From mboxrd@z Thu Jan  1 00:00:00 1970
Received: from eggs.gnu.org ([140.186.70.92]:53420)
	by lists.gnu.org with esmtp (Exim 4.71)
	(envelope-from <harsh@linux.vnet.ibm.com>) id 1RnSxr-0006jj-UR
	for qemu-devel@nongnu.org; Wed, 18 Jan 2012 05:42:05 -0500
Received: from Debian-exim by eggs.gnu.org with spam-scanned (Exim 4.71)
	(envelope-from <harsh@linux.vnet.ibm.com>) id 1RnSxn-0000dt-Nk
	for qemu-devel@nongnu.org; Wed, 18 Jan 2012 05:41:59 -0500
Received: from e23smtp05.au.ibm.com ([202.81.31.147]:52300)
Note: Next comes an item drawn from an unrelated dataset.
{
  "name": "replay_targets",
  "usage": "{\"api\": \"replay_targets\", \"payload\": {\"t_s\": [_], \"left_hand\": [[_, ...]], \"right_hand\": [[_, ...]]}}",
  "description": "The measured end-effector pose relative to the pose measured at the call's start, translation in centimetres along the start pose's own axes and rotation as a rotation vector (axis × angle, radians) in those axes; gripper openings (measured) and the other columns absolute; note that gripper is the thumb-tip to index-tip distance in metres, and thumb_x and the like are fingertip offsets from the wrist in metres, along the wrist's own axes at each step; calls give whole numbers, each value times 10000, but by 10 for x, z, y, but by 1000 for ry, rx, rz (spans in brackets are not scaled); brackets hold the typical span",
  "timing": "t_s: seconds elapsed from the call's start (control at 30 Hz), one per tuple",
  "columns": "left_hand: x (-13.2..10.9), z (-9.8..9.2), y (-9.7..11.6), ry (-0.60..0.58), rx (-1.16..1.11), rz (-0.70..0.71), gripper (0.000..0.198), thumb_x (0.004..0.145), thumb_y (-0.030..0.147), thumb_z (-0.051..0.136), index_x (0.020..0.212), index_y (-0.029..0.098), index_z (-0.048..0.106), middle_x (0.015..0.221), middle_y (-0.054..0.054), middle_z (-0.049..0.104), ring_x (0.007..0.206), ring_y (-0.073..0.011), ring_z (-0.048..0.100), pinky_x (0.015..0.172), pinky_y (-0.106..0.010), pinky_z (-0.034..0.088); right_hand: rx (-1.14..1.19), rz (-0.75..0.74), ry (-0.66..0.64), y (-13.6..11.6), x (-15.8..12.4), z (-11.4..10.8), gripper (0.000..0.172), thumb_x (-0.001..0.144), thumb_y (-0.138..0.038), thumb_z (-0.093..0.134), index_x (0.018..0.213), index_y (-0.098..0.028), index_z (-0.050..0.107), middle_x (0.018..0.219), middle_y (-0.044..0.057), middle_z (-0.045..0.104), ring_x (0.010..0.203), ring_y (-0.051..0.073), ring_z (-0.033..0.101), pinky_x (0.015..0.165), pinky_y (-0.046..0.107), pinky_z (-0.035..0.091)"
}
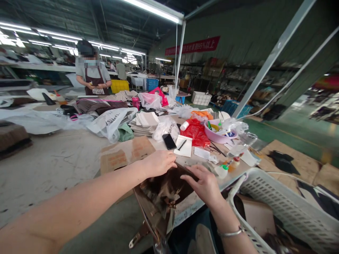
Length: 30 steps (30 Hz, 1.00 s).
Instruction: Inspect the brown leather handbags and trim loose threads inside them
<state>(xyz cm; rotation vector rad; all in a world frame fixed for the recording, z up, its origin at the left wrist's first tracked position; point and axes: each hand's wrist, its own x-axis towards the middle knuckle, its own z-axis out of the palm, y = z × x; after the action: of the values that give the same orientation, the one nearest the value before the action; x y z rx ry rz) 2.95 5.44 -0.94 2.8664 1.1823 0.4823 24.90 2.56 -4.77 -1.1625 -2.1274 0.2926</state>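
A brown handbag [155,203] stands with its mouth open at the table's front edge, showing crumpled lining and gold-coloured metal fittings inside. My left hand [160,163] is closed on the bag's far rim, its fingers bent over the edge and its fingertips partly hidden. At the right part of the same rim, my right hand [205,181] has its thumb on the inner side and its fingers on the outer side, with the bag's edge between them. Beyond the hands lie a black phone [168,141] and a white notepad [186,151] with a black pen [182,145].
A white plastic basket [275,190] with brown bags stands close on the right. Small glue bottles [221,171], a pink basin [221,135], a red plastic bag [196,132] and stacked pieces [144,121] crowd the table. A co-worker [92,72] stands across it.
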Motion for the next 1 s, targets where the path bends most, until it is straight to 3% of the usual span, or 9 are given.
{"api": "replay_targets", "payload": {"t_s": [0.17, 0.4, 0.5, 0.6, 0.7, 0.8, 0.9, 1.0], "left_hand": [[-1, -1, 2, 7, 30, -11, 226, 873, 293, 501, 739, 129, 580, 774, -51, 601, 705, -163, 580, 632, -269, 429], [0, -1, 4, 11, 45, -53, 213, 861, 299, 524, 760, 122, 588, 772, -62, 611, 715, -173, 592, 626, -268, 439], [0, -3, 5, -7, 28, -63, 212, 863, 285, 520, 754, 117, 590, 762, -65, 607, 705, -168, 588, 625, -264, 438], [0, -4, 5, -10, 16, -75, 212, 860, 286, 526, 754, 117, 598, 755, -65, 610, 696, -166, 585, 627, -262, 435], [2, -4, 3, -1, -4, -98, 214, 850, 293, 541, 739, 123, 611, 742, -60, 615, 705, -168, 585, 634, -259, 431], [3, -9, -3, -50, -82, -86, 224, 814, 320, 597, 692, 133, 624, 710, -41, 614, 687, -152, 578, 629, -240, 424], [1, -17, -12, -121, -188, 10, 226, 738, 362, 679, 695, 143, 639, 785, -35, 630, 697, -134, 578, 649, -222, 425], [-5, -21, -21, -107, -202, 27, 195, 737, 336, 681, 697, 148, 646, 862, -43, 639, 722, -130, 584, 689, -225, 424]], "right_hand": [[78, 3, 66, -2, 5, 9, 166, 825, -336, 593, 846, -230, 719, 750, 32, 627, 671, 147, 588, 622, 256, 477], [49, -16, 66, -8, 4, 10, 227, 862, -314, 535, 737, -192, 680, 674, 27, 553, 634, 141, 542, 594, 259, 434], [22, -12, -20, -8, 5, 6, 298, 888, -348, 490, 705, -189, 663, 677, 28, 550, 632, 135, 540, 607, 257, 429], [-41, -24, -149, -10, 10, -2, 303, 838, -464, 543, 912, -207, 684, 772, 39, 605, 694, 153, 575, 639, 261, 441], [-198, -23, -180, -17, 19, -5, 411, 781, -525, 588, 1080, -248, 642, 841, 37, 636, 756, 177, 596, 646, 267, 438], [-317, -15, -203, -21, 28, -2, 238, 870, -417, 503, 873, -267, 688, 765, 11, 628, 718, 152, 589, 599, 244, 399], [-325, 4, -197, -19, 33, 2, 283, 891, -358, 482, 721, -222, 664, 739, 13, 619, 711, 131, 579, 596, 226, 378], [-312, 15, -174, -18, 34, 3, 286, 885, -352, 496, 692, -204, 646, 728, 16, 612, 711, 124, 568, 608, 221, 370]]}}
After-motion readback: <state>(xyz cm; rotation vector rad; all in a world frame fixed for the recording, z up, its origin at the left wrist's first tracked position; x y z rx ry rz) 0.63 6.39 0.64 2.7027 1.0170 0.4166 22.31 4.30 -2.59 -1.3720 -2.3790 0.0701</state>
	by eggs.gnu.org with esmtp (Exim 4.71)
	(envelope-from <harsh@linux.vnet.ibm.com>) id 1RnSxn-0000di-1U
	for qemu-devel@nongnu.org; Wed, 18 Jan 2012 05:41:55 -0500
Received: from /spool/local
	by e23smtp05.au.ibm.com with IBM ESMTP SMTP Gateway: Authorized Use
	Only! Violators will be prosecuted
	for <qemu-devel@nongnu.org> from <harsh@linux.vnet.ibm.com>;
	Wed, 18 Jan 2012 10:38:36 +1000
Received: from d23av03.au.ibm.com (d23av03.au.ibm.com [9.190.234.97])
	by d23relay03.au.ibm.com (8.13.8/8.13.8/NCO v10.0) with ESMTP id
	q0IAfQbq5165296
	for <qemu-devel@nongnu.org>; Wed, 18 Jan 2012 21:41:33 +1100
Received: from d23av03.au.ibm.com (loopback [127.0.0.1])
	by d23av03.au.ibm.com (8.14.4/8.13.1/NCO v10.0 AVout) with ESMTP id
	q0IAfPDj022899
	for <qemu-devel@nongnu.org>; Wed, 18 Jan 2012 21:41:26 +1100
Message-ID: <4F16A1D3.7070205@linux.vnet.ibm.com>
Date: Wed, 18 Jan 2012 16:11:23 +0530
From: Harsh Bora <harsh@linux.vnet.ibm.com>
MIME-Version: 1.0
References: <1326193179-19677-1-git-send-email-harsh@linux.vnet.ibm.com>
	<1326193179-19677-3-git-send-email-harsh@linux.vnet.ibm.com>
	<CAJSP0QWVSENstH8HtBhcAf43Wr2PuTrpnf7P7ZWodE8t12uUFA@mail.gmail.com>
	<4F168D80.8000707@linux.vnet.ibm.com>
	<CAJSP0QWi8e8kzJDMKGGnVdo7b8F_GTtR64OBH5wJDAX7nFgB3A@mail.gmail.com>
In-Reply-To: <CAJSP0QWi8e8kzJDMKGGnVdo7b8F_GTtR64OBH5wJDAX7nFgB3A@mail.gmail.com>
Content-Type: text/plain; charset=ISO-8859-1; format=flowed
Content-Transfer-Encoding: 7bit
Subject: Re: [Qemu-devel] [RFC PATCH v3 2/3] simpletrace-v2: Handle variable
 number/size of elements per trace record.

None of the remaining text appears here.